The paediatrician said his team was well prepared for the surgery and there weren't any complications or major bleeding during the procedure.
Conjoined Bhutanese sisters were separated in a six-hour operation at an Australian hospital on Friday (Nov 9) and the lead surgeon said he was quietly confident the infants would recover successfully.
As the public eagerly waits for good news, the Royal Children's Hospital is not expected to release any information about the progress of the operation until 4pm on Friday, with Dr Crameri to give his first update on the girls early on Saturday morning.
"The positioning makes it hard for surgeons Joe Crameri, Tom Clarnette and Michael Nightingale, who are charged with separating the gilrs' shared liver, crossed over bowels and any other internal organs", it states.
Once the girls' internal organs were separated, the incisions will be closed over using skin, muscle and fat.
He said the next 24 to 48 hours would be critical to their recovery, but was optimistic about the outcome.
Conjoined twins Nima and Dawa are seen at Miracle sMiles Retreat in East Kilmore, Victoria.
As well as the issues with mobility and comfort, Lodge said the twins had recently been losing weight, which had been a concern to doctors who are now observing them closely.
They headed into the theatre at 8am, and doctors planned to administer anaesthesia around 8.45am.
Elizabeth Lodge, chief executive of a charity that's assisting, says the girls' mother, Bhumchu Zangmo, was both nervous and happy about the operation to separate the twins.
She will spend Friday praying and meditating.
Fortunately it was found that the babies" bowels were a "bit intertwined" but otherwise not connected "in any major way'.
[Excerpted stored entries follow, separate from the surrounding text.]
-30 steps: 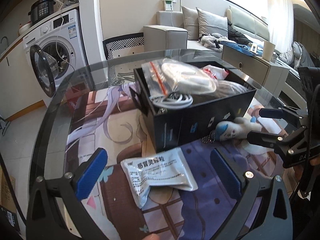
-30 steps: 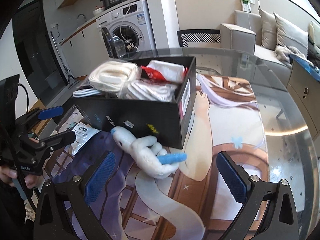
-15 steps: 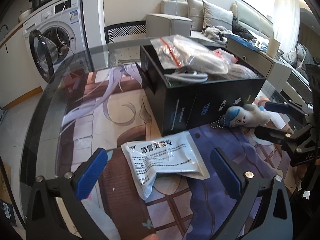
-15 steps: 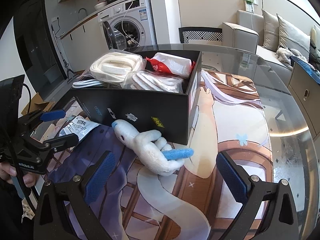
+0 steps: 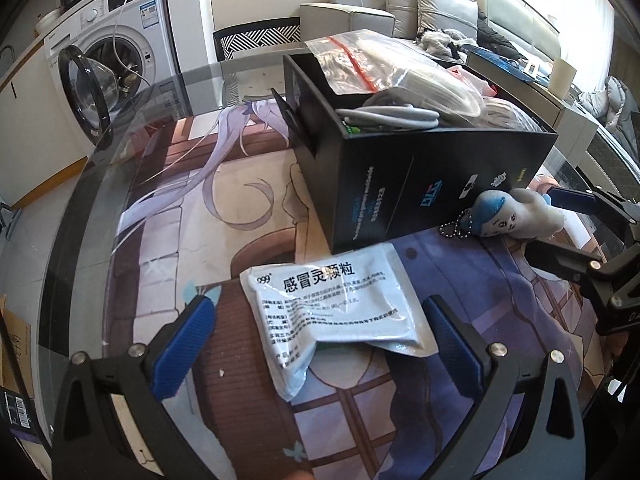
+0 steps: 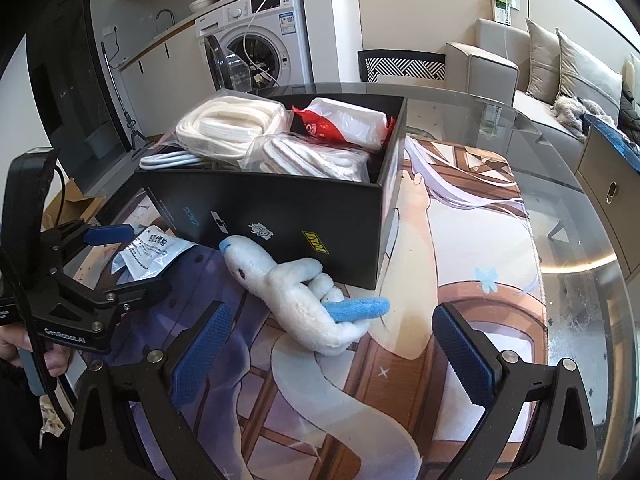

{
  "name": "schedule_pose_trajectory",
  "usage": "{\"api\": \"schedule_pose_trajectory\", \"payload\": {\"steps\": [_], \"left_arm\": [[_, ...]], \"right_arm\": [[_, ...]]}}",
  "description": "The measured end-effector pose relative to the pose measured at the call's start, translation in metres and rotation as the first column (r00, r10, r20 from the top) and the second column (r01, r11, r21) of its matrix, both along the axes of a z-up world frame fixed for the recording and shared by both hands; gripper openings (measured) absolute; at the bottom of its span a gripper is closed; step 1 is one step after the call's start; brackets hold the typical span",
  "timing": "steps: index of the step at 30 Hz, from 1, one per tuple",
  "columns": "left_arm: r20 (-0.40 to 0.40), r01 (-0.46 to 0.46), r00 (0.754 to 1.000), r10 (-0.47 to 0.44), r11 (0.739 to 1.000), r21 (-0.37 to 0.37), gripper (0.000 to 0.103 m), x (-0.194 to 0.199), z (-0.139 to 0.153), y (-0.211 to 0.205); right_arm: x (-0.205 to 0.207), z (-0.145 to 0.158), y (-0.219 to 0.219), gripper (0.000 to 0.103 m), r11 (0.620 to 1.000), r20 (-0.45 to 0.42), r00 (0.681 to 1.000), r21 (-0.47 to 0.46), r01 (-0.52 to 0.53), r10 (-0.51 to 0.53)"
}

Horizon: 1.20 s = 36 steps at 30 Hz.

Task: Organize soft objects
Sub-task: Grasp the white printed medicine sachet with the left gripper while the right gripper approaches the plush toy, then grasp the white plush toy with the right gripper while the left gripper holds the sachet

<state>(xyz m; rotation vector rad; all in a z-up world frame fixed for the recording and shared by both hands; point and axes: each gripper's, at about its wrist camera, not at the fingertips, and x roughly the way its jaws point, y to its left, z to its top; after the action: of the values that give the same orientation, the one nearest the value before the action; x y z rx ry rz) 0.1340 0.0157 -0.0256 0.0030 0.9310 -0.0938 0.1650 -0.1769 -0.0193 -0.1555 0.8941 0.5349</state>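
Plush toy (image 6: 304,300) between the right gripper's (image 6: 332,344) spread fingers, untouched.

The surface (image 5: 80,216) is a round glass top, most of it covered by a printed mat (image 5: 224,208) showing a long-haired cartoon figure. On the mat stands a black box (image 5: 420,176), open at the top and heaped full. A white sachet (image 5: 336,312) lies flat just ahead of the left tool (image 5: 320,340), between its fingers and near the box's corner. A white plush (image 6: 296,292) with blue tips lies ahead of the right tool (image 6: 332,348), its head against the box wall. Bare glass shows beyond the mat's far and right edges.
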Motion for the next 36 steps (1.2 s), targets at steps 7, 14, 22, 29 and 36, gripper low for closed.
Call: {"api": "schedule_pose_trajectory", "payload": {"steps": [7, 14, 22, 29, 36], "left_arm": [[0.032, -0.004, 0.999, 0.004, 1.000, -0.006, 0.088, -0.003, 0.003, 0.002], [0.057, 0.007, 0.998, -0.007, 1.000, -0.012, 0.070, -0.005, 0.005, 0.003], [0.058, 0.008, 0.998, -0.007, 1.000, -0.017, 0.069, -0.006, 0.005, 0.004], [0.059, 0.010, 0.998, -0.009, 1.000, -0.016, 0.069, -0.005, 0.005, 0.005], [0.064, 0.036, 0.997, -0.035, 0.999, -0.023, 0.064, -0.009, 0.006, 0.005]], "right_arm": [[0.004, -0.001, 0.007, 0.087, 1.000, -0.006, 1.000, -0.006, -0.023, 0.023], [0.005, -0.004, 0.014, 0.070, 0.998, -0.015, 0.999, -0.035, -0.052, 0.051], [-0.004, -0.002, 0.020, 0.049, 0.995, -0.009, 0.995, -0.037, -0.095, 0.095], [-0.014, -0.002, 0.017, 0.035, 0.993, -0.002, 0.994, -0.027, -0.113, 0.113], [-0.029, 0.000, 0.008, 0.033, 0.991, -0.001, 0.991, 0.017, -0.134, 0.134]]}}
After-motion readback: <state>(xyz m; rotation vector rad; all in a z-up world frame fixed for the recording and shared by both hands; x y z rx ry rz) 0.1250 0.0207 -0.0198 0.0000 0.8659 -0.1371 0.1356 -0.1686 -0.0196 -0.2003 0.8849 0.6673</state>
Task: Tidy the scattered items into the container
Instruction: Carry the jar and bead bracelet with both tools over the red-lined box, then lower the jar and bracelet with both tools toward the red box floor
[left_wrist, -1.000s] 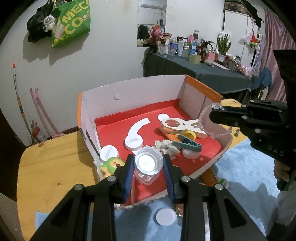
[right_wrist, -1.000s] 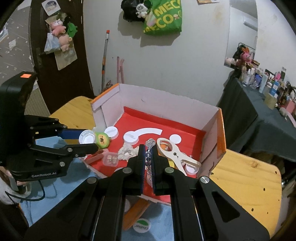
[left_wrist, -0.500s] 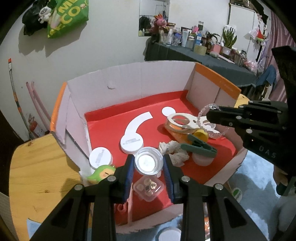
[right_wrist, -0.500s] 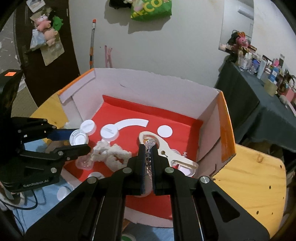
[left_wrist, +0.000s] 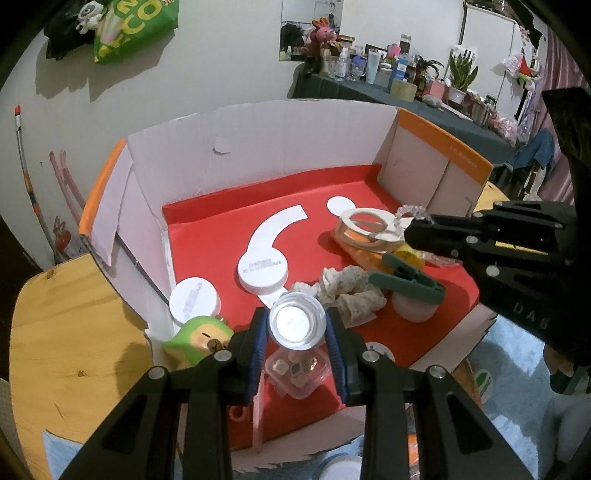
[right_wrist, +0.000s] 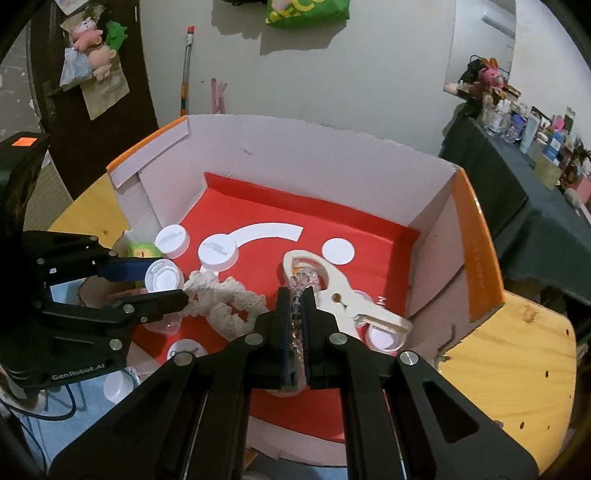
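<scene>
Left tool (left_wrist: 297, 328) pinches a clear cup (left_wrist: 297, 325), held over the box (left_wrist: 295, 136) floor; small clear case (left_wrist: 298, 371) just below it. Right tool (right_wrist: 298, 306) is clamped on a bead bracelet (right_wrist: 300, 286), white clip (right_wrist: 332, 291) directly ahead inside the box.

"GenRobot.AI" on left gripper (right_wrist: 168, 284)
</scene>
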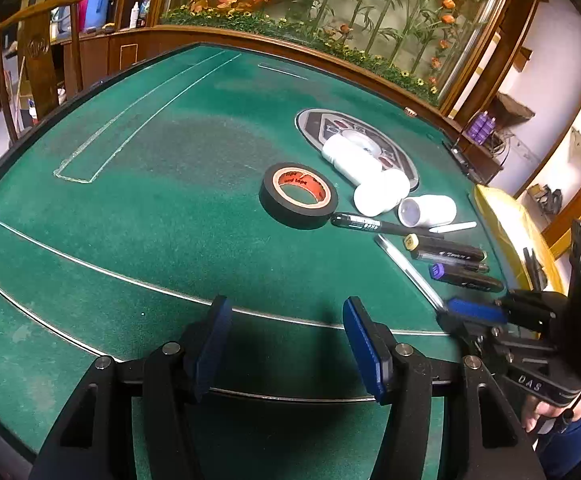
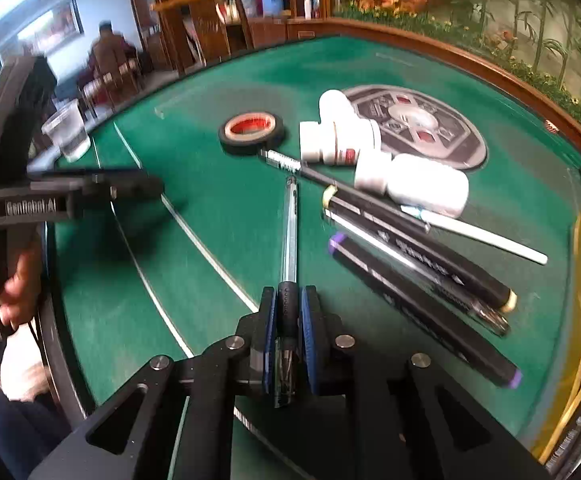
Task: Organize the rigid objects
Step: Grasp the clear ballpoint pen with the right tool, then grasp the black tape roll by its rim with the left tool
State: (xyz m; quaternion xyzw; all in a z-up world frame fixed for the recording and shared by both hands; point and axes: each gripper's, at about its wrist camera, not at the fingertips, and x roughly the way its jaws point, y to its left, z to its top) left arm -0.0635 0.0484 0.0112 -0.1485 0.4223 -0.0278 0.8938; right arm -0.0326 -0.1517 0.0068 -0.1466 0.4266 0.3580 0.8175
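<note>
My right gripper [image 2: 289, 304] is shut on a clear ballpoint pen [image 2: 290, 232] by its black grip, the pen pointing away over the green felt; the same pen shows in the left wrist view [image 1: 408, 270]. My left gripper [image 1: 286, 336] is open and empty above bare felt. To its right lie a black tape roll [image 1: 298, 194], three white bottles [image 1: 382, 192], black markers [image 1: 450, 256] and a white stick [image 1: 452, 227]. In the right wrist view the markers [image 2: 418, 264], bottles [image 2: 422, 184] and tape [image 2: 250, 130] lie ahead.
A round patterned panel [image 1: 402, 156] is set in the felt behind the bottles. A yellow container [image 1: 510, 224] stands at the table's right edge. A clear plastic cup [image 2: 68, 130] stands at the left edge. A wooden rail and planter run behind.
</note>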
"She still has this extraordinary calmness about her, which is just unbelievable".
Sherub first met the girls when they were only a day old and played a major role in getting the twins to Australia, having already spent time in the country as the victor of a medical scholarship.
The girls and their mother, Bhumchu Zangmo, were brought to Australia last month by the Children's First Foundation charity, which said the Victorian state government had covered the cost of the surgery while it looked after transport and accommodation.
The girls, pictured with their mother before the surgery, are now breathing on their own.